--- TASK TO COMPLETE ---
Could you repeat every line below exactly, skipping the images?

--- Saved entries ---

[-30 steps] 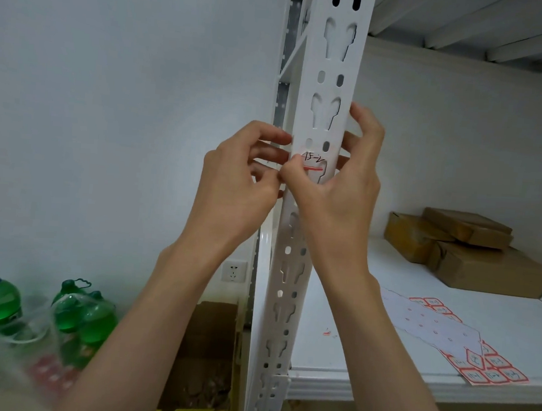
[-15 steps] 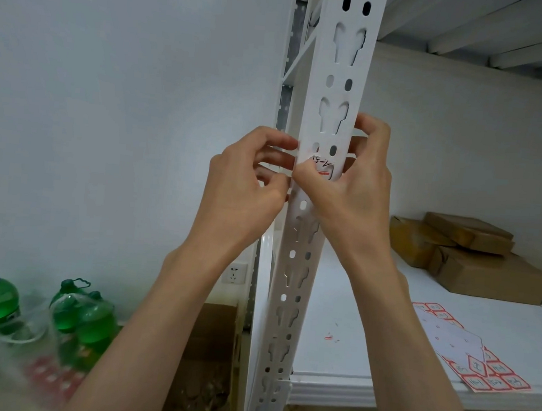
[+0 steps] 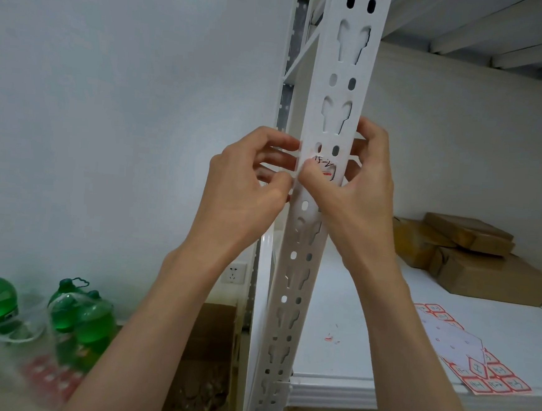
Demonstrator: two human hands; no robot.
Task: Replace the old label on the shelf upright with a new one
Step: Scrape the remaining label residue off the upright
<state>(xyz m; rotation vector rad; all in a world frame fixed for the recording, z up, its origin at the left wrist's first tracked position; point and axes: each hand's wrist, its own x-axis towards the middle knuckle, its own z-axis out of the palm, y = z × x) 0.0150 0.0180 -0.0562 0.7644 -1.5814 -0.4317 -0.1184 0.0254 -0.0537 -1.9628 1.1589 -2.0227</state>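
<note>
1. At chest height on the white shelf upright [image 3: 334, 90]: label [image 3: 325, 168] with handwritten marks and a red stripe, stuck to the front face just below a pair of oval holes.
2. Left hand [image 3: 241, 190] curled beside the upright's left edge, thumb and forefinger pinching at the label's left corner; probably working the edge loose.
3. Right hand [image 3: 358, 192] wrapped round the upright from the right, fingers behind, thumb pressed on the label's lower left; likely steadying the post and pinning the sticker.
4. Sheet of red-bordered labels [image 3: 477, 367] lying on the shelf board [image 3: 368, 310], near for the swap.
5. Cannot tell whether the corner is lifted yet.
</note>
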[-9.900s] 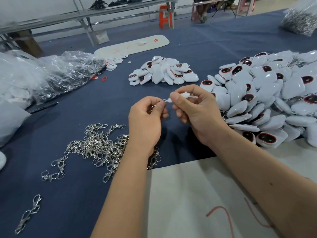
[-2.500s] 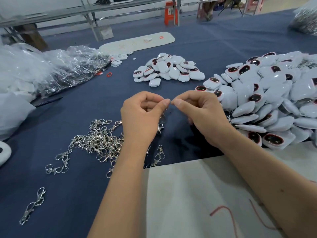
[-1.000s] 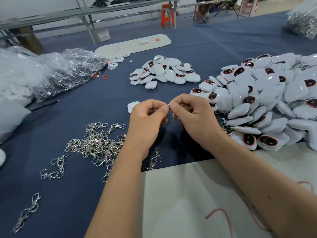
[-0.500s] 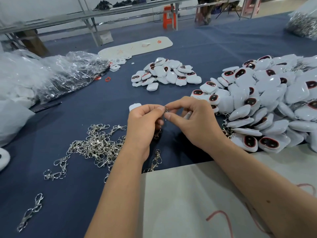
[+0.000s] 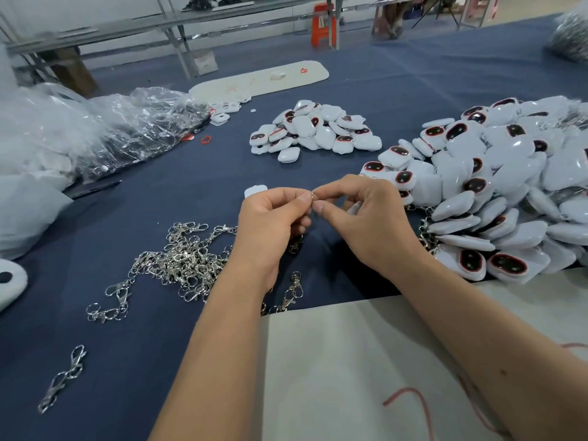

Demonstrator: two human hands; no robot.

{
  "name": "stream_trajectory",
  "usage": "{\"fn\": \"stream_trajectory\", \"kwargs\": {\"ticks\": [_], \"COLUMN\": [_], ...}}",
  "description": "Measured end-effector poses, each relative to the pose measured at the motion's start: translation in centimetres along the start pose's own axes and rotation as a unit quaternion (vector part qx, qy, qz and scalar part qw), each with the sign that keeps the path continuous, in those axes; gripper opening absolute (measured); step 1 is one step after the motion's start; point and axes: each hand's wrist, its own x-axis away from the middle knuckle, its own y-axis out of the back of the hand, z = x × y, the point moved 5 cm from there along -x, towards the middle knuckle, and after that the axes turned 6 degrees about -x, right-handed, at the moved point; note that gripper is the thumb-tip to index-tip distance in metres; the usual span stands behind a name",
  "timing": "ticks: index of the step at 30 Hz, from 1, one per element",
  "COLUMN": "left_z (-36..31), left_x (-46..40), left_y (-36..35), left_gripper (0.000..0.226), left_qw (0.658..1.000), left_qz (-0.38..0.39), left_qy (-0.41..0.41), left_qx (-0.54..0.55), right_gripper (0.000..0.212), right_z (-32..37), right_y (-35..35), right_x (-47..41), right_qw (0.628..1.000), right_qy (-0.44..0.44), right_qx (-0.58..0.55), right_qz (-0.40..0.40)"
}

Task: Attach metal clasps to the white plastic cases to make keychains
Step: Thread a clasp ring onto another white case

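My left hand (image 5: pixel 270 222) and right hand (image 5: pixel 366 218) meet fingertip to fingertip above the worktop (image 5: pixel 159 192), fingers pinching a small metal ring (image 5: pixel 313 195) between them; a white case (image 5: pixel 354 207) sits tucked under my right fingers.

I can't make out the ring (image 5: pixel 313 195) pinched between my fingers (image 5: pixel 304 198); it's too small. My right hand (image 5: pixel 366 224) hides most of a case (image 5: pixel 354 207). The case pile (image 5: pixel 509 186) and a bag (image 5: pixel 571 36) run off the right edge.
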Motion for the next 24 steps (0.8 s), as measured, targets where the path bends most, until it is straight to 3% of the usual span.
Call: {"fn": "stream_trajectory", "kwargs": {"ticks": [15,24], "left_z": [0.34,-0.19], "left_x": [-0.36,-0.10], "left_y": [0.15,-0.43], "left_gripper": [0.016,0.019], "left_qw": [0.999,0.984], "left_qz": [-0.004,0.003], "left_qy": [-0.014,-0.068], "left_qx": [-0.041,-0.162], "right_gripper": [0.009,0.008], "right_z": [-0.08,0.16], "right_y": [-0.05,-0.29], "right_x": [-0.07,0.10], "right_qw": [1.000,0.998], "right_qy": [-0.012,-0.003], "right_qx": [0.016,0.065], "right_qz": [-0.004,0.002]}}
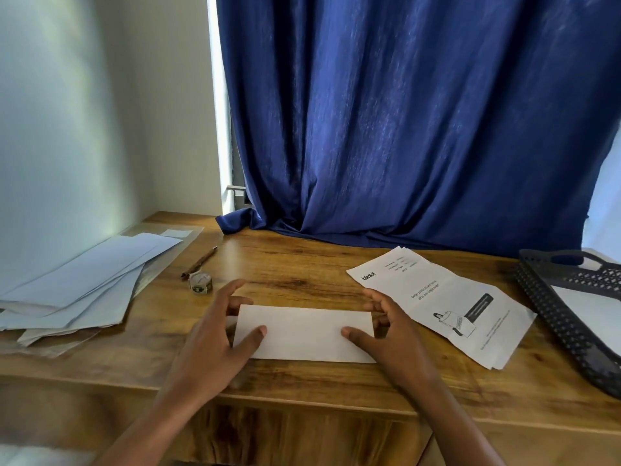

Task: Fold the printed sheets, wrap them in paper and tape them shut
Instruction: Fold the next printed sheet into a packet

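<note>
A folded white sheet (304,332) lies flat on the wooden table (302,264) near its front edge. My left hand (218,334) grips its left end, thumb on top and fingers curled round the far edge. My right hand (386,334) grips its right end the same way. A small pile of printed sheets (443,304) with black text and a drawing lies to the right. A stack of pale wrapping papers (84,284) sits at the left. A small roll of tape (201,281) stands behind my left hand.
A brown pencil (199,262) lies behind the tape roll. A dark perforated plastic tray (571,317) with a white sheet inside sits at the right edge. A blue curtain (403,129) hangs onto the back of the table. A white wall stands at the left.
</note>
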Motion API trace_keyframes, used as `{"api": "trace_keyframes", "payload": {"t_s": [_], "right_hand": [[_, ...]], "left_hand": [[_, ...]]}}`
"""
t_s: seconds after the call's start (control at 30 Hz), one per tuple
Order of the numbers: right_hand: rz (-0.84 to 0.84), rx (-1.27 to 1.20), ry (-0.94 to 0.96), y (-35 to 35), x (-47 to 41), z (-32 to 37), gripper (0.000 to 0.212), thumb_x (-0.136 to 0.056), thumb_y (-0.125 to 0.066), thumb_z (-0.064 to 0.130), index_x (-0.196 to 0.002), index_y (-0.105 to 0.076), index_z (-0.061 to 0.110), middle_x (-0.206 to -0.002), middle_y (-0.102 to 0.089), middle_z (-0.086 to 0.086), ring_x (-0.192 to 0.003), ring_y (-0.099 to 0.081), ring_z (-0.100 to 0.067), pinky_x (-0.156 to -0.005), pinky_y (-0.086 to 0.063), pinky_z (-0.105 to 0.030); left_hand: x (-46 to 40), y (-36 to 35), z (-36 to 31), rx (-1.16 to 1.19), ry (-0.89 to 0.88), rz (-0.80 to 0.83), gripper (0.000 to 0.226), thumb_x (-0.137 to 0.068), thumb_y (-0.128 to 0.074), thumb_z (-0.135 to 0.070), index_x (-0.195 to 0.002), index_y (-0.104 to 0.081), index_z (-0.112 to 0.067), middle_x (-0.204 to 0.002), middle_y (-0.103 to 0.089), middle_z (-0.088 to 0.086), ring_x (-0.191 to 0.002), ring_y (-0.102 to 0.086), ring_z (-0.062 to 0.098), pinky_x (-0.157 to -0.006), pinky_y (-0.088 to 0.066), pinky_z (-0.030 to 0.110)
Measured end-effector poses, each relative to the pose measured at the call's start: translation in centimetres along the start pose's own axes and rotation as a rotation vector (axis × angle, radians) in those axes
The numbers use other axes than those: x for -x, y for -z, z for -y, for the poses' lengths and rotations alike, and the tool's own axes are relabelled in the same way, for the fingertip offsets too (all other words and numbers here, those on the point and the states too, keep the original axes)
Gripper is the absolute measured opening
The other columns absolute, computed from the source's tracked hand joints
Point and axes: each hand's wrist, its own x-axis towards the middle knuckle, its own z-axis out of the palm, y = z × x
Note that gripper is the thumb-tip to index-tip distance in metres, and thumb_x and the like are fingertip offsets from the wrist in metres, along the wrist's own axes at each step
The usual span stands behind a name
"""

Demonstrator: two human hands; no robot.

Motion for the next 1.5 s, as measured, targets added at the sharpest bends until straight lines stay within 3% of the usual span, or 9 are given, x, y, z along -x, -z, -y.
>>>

--- ANSWER SPACE ---
[-30 steps] 
[-15 steps] 
[+0 steps] 
Demonstrator: two human hands; no robot.
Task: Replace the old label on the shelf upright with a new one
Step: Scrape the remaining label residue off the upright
<state>(xyz m; rotation vector rad; all in a world frame fixed for the recording, z up, its origin at the left wrist's first tracked position; point and axes: each hand's wrist, its own x-axis towards the middle knuckle, its own z-axis out of the palm, y = z × x) 0.0150 0.0180 -0.0562 0.7644 -1.5814 -0.4317 -0.1184 0.0254 -0.0537 -1.9628 1.1589 -2.0227</state>
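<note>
1. At chest height on the white shelf upright [image 3: 334, 90]: label [image 3: 325, 168] with handwritten marks and a red stripe, stuck to the front face just below a pair of oval holes.
2. Left hand [image 3: 241, 190] curled beside the upright's left edge, thumb and forefinger pinching at the label's left corner; probably working the edge loose.
3. Right hand [image 3: 358, 192] wrapped round the upright from the right, fingers behind, thumb pressed on the label's lower left; likely steadying the post and pinning the sticker.
4. Sheet of red-bordered labels [image 3: 477, 367] lying on the shelf board [image 3: 368, 310], near for the swap.
5. Cannot tell whether the corner is lifted yet.
</note>
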[-9.900s] 
[-2.500s] 
[-1.000s] 
[-0.500s] 
[+0.000s] 

Demonstrator: two human hands; no robot.

{
  "name": "stream_trajectory",
  "usage": "{\"fn\": \"stream_trajectory\", \"kwargs\": {\"ticks\": [_], \"COLUMN\": [_], ...}}",
  "description": "Measured end-effector poses, each relative to the pose measured at the motion's start: translation in centimetres along the start pose's own axes and rotation as a unit quaternion (vector part qx, qy, qz and scalar part qw), each with the sign that keeps the path continuous, in those axes; gripper opening absolute (measured); step 1 is one step after the motion's start; point and axes: each hand's wrist, its own x-axis away from the middle knuckle, its own y-axis out of the back of the hand, z = x × y, the point moved 5 cm from there along -x, towards the middle knuckle, and after that the axes turned 6 degrees about -x, right-handed, at the moved point; note that gripper is the thumb-tip to index-tip distance in metres; the usual span stands behind a name",
  "timing": "ticks: index of the step at 30 Hz, from 1, one per element",
  "COLUMN": "left_z (-36..31), left_x (-46..40), left_y (-36..35), left_gripper (0.000..0.226), left_qw (0.658..1.000), left_qz (-0.38..0.39), left_qy (-0.41..0.41), left_qx (-0.54..0.55), right_gripper (0.000..0.212), right_z (-32..37), right_y (-35..35), right_x (-47..41), right_qw (0.628..1.000), right_qy (-0.44..0.44), right_qx (-0.58..0.55), right_qz (-0.40..0.40)"
}

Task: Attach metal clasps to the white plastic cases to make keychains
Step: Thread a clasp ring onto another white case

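My left hand (image 5: pixel 270 222) and right hand (image 5: pixel 366 218) meet fingertip to fingertip above the worktop (image 5: pixel 159 192), fingers pinching a small metal ring (image 5: pixel 313 195) between them; a white case (image 5: pixel 354 207) sits tucked under my right fingers.

I can't make out the ring (image 5: pixel 313 195) pinched between my fingers (image 5: pixel 304 198); it's too small. My right hand (image 5: pixel 366 224) hides most of a case (image 5: pixel 354 207). The case pile (image 5: pixel 509 186) and a bag (image 5: pixel 571 36) run off the right edge.
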Motion for the next 24 steps (0.8 s), as measured, targets where the path bends most, until it is straight to 3% of the usual span.
Call: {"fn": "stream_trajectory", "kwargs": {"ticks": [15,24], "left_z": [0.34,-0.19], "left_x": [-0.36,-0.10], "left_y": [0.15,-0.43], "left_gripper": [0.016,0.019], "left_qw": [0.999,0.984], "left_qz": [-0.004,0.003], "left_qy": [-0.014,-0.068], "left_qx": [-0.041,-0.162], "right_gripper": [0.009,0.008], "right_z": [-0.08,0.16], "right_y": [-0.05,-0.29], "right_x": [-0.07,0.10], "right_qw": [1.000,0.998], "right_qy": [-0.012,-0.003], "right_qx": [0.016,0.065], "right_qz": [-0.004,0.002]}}

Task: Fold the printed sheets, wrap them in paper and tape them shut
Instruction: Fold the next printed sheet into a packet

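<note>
A folded white sheet (304,332) lies flat on the wooden table (302,264) near its front edge. My left hand (218,334) grips its left end, thumb on top and fingers curled round the far edge. My right hand (386,334) grips its right end the same way. A small pile of printed sheets (443,304) with black text and a drawing lies to the right. A stack of pale wrapping papers (84,284) sits at the left. A small roll of tape (201,281) stands behind my left hand.
A brown pencil (199,262) lies behind the tape roll. A dark perforated plastic tray (571,317) with a white sheet inside sits at the right edge. A blue curtain (403,129) hangs onto the back of the table. A white wall stands at the left.
</note>
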Motion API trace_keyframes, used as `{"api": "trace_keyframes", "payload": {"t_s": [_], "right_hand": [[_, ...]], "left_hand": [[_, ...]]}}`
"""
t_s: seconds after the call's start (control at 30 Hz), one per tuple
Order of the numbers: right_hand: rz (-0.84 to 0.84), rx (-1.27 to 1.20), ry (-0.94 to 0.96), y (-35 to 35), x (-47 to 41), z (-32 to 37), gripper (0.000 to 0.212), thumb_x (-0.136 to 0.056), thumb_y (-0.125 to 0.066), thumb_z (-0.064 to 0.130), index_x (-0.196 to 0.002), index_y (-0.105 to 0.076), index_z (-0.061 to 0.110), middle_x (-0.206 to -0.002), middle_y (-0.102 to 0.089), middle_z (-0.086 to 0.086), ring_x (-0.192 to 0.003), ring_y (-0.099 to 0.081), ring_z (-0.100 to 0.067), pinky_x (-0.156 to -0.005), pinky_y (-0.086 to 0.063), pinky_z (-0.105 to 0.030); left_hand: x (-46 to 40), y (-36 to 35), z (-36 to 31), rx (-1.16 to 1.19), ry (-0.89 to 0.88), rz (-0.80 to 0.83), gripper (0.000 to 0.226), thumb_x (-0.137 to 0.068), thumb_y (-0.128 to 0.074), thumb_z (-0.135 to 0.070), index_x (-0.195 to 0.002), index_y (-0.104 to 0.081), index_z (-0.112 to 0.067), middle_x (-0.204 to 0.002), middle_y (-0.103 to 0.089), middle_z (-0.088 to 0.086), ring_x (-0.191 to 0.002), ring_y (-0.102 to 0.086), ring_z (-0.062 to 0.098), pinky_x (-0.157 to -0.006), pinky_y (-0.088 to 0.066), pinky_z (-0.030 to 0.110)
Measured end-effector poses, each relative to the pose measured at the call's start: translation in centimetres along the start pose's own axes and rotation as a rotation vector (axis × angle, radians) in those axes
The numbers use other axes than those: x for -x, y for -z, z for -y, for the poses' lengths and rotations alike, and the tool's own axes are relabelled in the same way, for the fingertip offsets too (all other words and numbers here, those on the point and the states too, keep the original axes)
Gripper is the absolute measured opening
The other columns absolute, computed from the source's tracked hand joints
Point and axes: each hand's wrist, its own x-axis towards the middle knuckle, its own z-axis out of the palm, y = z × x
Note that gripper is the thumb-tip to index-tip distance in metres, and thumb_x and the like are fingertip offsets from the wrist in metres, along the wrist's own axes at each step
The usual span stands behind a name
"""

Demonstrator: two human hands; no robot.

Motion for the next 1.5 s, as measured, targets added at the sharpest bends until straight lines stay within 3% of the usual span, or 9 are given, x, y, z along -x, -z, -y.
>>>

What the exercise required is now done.